## Given data
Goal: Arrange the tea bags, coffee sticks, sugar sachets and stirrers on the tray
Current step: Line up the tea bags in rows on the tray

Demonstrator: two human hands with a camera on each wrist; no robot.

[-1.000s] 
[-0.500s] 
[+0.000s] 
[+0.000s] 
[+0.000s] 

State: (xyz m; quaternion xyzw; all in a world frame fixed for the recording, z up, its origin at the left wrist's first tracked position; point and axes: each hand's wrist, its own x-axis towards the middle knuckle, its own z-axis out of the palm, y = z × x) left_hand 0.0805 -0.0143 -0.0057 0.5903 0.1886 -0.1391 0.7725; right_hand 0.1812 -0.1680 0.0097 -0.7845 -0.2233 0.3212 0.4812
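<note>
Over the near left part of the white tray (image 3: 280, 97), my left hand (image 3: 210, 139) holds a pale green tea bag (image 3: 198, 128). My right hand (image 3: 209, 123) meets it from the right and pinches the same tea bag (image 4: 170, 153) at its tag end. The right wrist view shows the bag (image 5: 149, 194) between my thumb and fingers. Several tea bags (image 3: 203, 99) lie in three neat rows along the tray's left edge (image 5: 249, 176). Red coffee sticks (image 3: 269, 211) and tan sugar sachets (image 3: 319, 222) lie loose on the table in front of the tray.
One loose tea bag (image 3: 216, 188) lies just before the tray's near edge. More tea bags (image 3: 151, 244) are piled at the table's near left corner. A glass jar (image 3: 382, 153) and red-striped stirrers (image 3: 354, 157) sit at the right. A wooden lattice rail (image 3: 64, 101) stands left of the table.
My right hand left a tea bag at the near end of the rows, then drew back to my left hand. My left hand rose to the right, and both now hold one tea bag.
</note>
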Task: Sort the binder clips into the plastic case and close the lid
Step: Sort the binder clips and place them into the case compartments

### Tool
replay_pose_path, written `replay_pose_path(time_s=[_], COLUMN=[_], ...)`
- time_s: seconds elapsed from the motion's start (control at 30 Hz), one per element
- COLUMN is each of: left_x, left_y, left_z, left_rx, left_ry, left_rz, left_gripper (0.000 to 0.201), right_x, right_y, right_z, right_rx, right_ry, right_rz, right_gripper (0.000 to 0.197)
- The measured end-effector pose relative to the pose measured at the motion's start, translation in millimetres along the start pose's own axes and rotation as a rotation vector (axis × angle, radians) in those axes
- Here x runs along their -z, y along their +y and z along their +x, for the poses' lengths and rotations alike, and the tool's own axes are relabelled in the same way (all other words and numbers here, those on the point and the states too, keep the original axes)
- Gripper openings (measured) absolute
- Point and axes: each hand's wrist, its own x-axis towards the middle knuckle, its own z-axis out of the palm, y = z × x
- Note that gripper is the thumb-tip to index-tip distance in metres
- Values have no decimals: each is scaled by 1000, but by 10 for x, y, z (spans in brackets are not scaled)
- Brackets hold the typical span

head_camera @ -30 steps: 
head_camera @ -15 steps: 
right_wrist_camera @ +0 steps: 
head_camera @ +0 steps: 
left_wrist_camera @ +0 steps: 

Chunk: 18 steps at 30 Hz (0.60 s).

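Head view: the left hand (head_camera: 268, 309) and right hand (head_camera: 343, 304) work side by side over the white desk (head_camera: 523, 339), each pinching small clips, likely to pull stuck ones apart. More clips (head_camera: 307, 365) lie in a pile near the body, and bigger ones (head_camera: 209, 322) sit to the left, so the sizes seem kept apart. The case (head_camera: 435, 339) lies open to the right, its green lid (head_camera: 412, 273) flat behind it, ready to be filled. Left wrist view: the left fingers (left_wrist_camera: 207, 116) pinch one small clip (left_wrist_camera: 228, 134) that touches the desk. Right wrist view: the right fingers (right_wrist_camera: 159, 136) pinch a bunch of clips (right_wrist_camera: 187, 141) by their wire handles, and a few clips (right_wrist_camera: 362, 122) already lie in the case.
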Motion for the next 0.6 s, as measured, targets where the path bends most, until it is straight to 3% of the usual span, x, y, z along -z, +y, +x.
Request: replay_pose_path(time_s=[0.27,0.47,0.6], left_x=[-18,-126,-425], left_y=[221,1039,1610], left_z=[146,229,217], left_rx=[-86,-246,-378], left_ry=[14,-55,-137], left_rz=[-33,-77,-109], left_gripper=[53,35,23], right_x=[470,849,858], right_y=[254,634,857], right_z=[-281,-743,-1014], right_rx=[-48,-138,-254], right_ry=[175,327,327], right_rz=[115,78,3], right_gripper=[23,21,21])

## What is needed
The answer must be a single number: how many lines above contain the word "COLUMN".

## Task answer
2